The Debt Contract
The corporate bond represents the basic long-term debt instrument for most large U.S. corporations. The bond agreement specifies such basic items as the par value, the coupon rate, and the maturity date.
Par Value This is the initial value of the bond. The par value is sometimes referred to as the principal or face value. Most corporate bonds are initially traded in $1,000 units.
Coupon Rate This is the actual interest rate on the bond, usually payable in semi-annual installments. To the extent that interest rates in the market go above or below the coupon rate after the bond has been issued, the market price of the bond will change from the par value.
Maturity Date The maturity date is the final date on which repayment of the bond principal is due.
The bond agreement is supplemented by a much longer document termed a bond indenture. The indenture, often containing over 100 pages of complicated legal wording, covers every detail surrounding the bond issue—including collateral pledged, methods of repayment, restrictions on the corporation, and procedures for initiating claims against the corporation. The corporation appoints a financially independent trustee to administer the provisions of the bond indenture under the guidelines of the Trust Indenture Act of 1939. Let’s examine two items of interest in any bond agreement: the security provisions of the bond and the methods of repayment.
A secured debt is one in which specific assets are pledged to bondholders in the event of default. Only infrequently are pledged assets actually sold and the proceeds distributed to bondholders. Typically the defaulting corporation is reorganized and existing claims are partially satisfied by issuing new securities to the participating parties. The stronger and better secured the initial claim, the higher the quality of the new security to be received in exchange. When a defaulting corporation is reorganized for failure to meet obligations, existing management may be terminated and, in extreme cases, held legally responsible for any imprudent actions.
A number of terms are used to denote collateralized or secured debt. Under a mortgage agreement, real property (plant and equipment) is pledged as security for the loan. A mortgage may be senior or junior in nature, with senior requiring satisfaction of claims before payment is given to junior debt. Bondholders may also attach an after-acquired property clause, requiring that any new property be placed under the original mortgage.
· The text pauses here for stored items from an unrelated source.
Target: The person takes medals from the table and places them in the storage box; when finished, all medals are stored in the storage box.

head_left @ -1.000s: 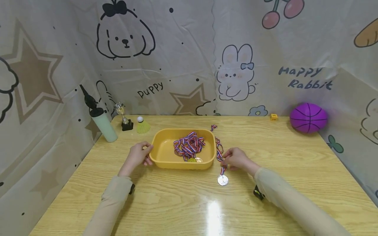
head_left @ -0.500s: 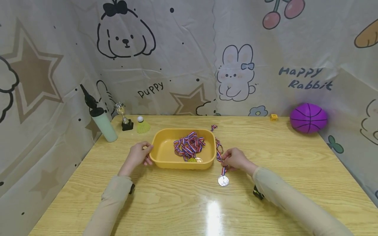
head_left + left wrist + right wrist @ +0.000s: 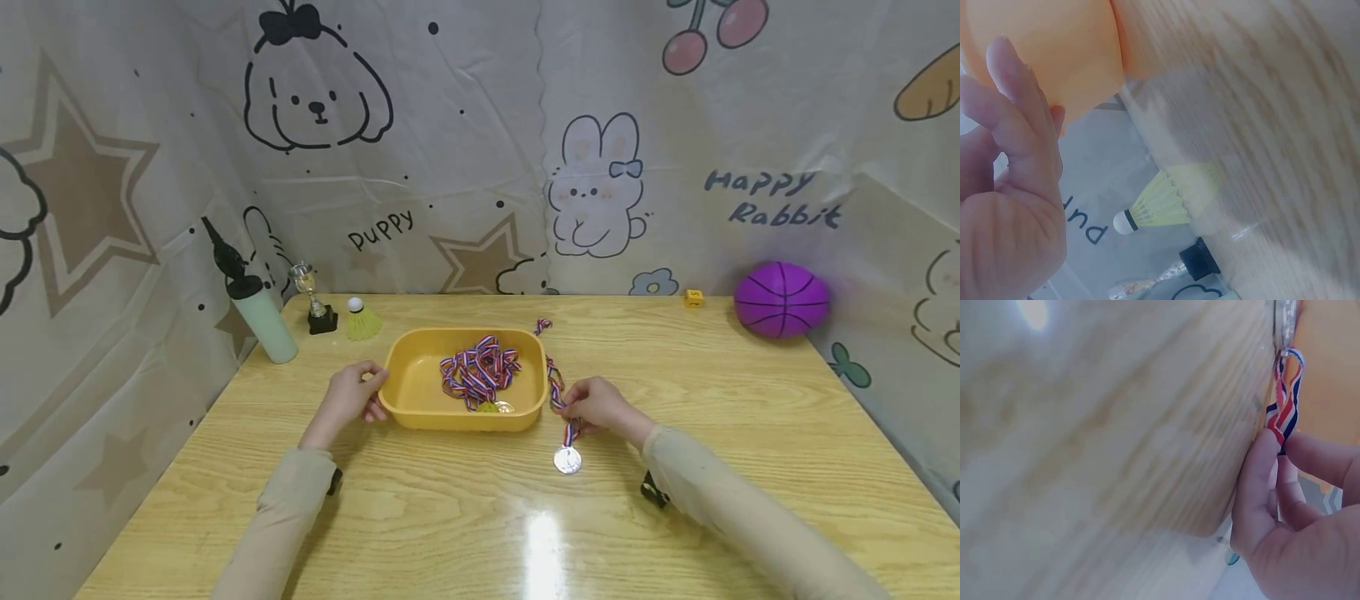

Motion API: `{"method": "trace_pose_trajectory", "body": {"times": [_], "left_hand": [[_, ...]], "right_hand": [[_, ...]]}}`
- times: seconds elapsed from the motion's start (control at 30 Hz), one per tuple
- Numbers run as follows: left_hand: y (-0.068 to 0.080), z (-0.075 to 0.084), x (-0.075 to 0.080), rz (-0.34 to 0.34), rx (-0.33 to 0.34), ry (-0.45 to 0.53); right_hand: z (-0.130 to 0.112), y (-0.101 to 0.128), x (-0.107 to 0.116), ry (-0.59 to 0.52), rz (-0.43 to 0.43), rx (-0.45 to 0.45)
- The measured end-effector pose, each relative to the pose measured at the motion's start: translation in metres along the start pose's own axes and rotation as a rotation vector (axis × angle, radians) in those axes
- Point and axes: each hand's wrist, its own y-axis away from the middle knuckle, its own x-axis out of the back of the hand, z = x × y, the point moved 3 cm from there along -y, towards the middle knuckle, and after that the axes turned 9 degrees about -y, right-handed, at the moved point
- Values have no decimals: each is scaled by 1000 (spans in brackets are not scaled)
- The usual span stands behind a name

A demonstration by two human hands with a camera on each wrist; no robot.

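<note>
A yellow plastic basin (image 3: pixel 420 421) stands mid-table, holding a tangle of red, white and blue medal ribbons (image 3: pixel 480 371) and a gold-coloured medal (image 3: pixel 506 407). My left hand (image 3: pixel 352 392) grips the basin's left rim, thumb at the edge and fingers lower down its outer side. To the right of the basin, my right hand (image 3: pixel 600 404) pinches the striped ribbon (image 3: pixel 1285 419) of a silver medal (image 3: pixel 567 459) between thumb and fingertips. That medal lies toward me from the hand. The rest of its ribbon trails back along the basin's right side.
At the back left are a mint-green bottle (image 3: pixel 266 321), a small trophy (image 3: pixel 318 308) and a yellow shuttlecock (image 3: pixel 363 321). A yellow die (image 3: pixel 693 298) and a purple ball (image 3: pixel 782 300) sit at the back right. A printed curtain (image 3: pixel 465 167) surrounds the table's (image 3: pixel 450 517) far sides.
Both hands keep nearly the same places. The silver medal and the ribbon just above it have shifted very slightly by the right hand.
</note>
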Motion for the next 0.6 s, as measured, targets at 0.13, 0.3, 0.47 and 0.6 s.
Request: {"method": "trace_pose_trajectory", "body": {"times": [0.13,0.3,0.47,0.6], "left_hand": [[0,0,0,1,0,-1],[0,0,1,2,5,-1],[0,1,1,0,10,4],[0,1,1,1,8,10]], "right_hand": [[4,0,3,-95,-1,-6],[8,0,6,-284,-42,-32],[10,2,8,-425,-98,-80],[9,4,9,-503,-130,-87]]}}
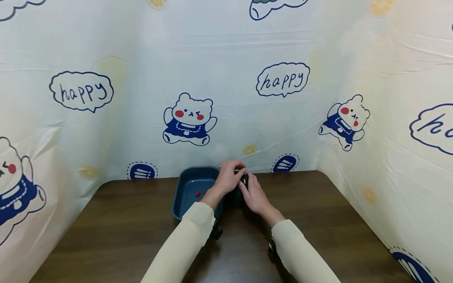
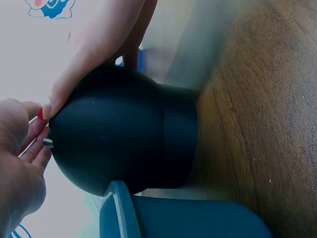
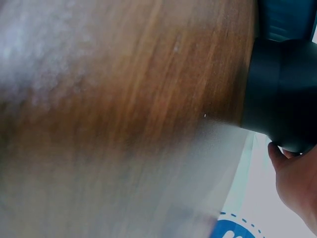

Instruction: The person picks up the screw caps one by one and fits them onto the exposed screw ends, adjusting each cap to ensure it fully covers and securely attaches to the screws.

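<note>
Here, one brown table (image 1: 318, 220). Near its far edge, centre: one blue tray (image 1: 187, 188); one black dome-shaped holder (image 2: 124, 131) upright, just right of tray, touching its rim. Holder likely rigid, smooth, moderately heavy; best taken round lower cylindrical band. Left hand (image 1: 226, 179) pinches small threaded screw (image 2: 47, 143) at dome top. Right hand (image 1: 253, 194) steadies dome, fingers curled against it. One red piece (image 1: 197, 193) in tray.

Head view looks forward and down from above onto the table (image 1: 124, 220); both wrist views sit very close, turned sideways and apparently near table level, all three sharing the black domed object (image 2: 124, 129) and blue tray (image 3: 287, 20).
</note>
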`<state>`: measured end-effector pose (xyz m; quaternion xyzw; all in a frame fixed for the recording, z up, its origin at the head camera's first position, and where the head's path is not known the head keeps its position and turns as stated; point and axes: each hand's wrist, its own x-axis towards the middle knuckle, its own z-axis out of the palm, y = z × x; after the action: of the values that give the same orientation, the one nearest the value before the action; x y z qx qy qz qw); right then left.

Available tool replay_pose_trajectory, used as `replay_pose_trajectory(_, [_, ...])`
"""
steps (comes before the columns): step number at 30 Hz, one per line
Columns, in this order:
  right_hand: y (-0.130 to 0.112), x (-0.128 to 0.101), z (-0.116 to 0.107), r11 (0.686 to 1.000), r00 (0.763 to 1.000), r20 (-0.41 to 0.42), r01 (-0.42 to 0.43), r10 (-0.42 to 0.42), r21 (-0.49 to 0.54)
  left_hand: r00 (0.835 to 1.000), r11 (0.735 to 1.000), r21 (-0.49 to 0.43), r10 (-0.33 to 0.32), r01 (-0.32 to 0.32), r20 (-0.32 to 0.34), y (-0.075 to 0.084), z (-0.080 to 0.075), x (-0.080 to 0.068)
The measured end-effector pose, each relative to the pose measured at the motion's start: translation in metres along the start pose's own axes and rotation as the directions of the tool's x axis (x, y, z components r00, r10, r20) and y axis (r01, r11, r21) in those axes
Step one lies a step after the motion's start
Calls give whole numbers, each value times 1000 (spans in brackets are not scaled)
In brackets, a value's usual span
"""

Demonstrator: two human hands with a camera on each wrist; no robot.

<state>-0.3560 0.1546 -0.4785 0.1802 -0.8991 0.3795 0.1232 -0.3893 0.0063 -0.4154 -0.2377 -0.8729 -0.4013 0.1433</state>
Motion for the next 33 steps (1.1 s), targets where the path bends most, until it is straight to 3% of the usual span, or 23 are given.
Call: replay_pose_trajectory(33, [2, -2, 1, 999, 1000, 15, -15, 15, -34, 999, 1000, 0, 22, -22, 38, 2, 4, -1])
You should realize not all secured debt will carry every protective feature, but rather represents a carefully negotiated position including some safeguards and rejecting others. Generally, the greater the protection offered a given class of bondholders, the lower is the interest rate on the bond. Bondholders are willing to assume some degree of risk to receive a higher yield.
A number of corporations issue debt that is not secured by a specific claim to assets. In Wall Street jargon, the name debenture refers to a long-term, unsecured corporate bond. Among the major participants in debenture offerings are such prestigious firms as ExxonMobil, IBM, Dow Chemical, and Intel. Because of the legal problems associated with “specific” asset claims in a secured bond offering, the trend is to issue unsecured debt—allowing the bondholder a general claim against the corporation—rather than a specific lien against an asset.
Even unsecured debt may be divided between high-ranking and subordinated debt. A subordinated debenture is an unsecured bond in which payment to the holder will occur only after designated senior debenture holders are satisfied. The hierarchy of creditor obligations for secured as well as unsecured debt is presented in Figure 16-2, along with consideration of the position of stockholders.
Figure 16-2 Priority of claims
A classic case of the ranking of bondholders (debtholders) and stockholders took place on June 1, 2009, when General Motors went into bankruptcy. The government provided over $50 billion in funds to GM to help them survive and ultimately come out of bankruptcy as a stronger company. The U.S. government owned 60 percent of the common stock of General Motors in early 2010 and was able to sell a $13.6 billion stake when GM came to the market with an IPO in November of 2010. By December 2013, the U.S government had sold all of its shares in GM.
When GM went into bankruptcy, the common stockholders (with the lowest priority of claims, as shown at the bottom of Figure 16-2) received nothing for their shares. This was quite a disappointment to the stockholders who only two years earlier held shares that were valued at $40 and paying a $2 annual dividend.
Preferred stockholders also received nothing—the next major class, reading up the scale in Figure 16-2, were the unsecured debtholders. They unhappily received 10 cents on the dollar (in this case, there was no distinction between senior and subordinated unsecured debt).
Finally, the secured debtholders (whether senior or junior) were paid off in full with the sell-off of secured assets. The unsecured bondholders were given 10 percent of the new company’s common stock with warrants to purchase another 15 percent in the future.
For a further discussion of payment of claims and the hierarchy of obligations, the reader should see Appendix 16A, “Financial Alternatives for Distressed Firms,” which also covers other bankruptcy considerations.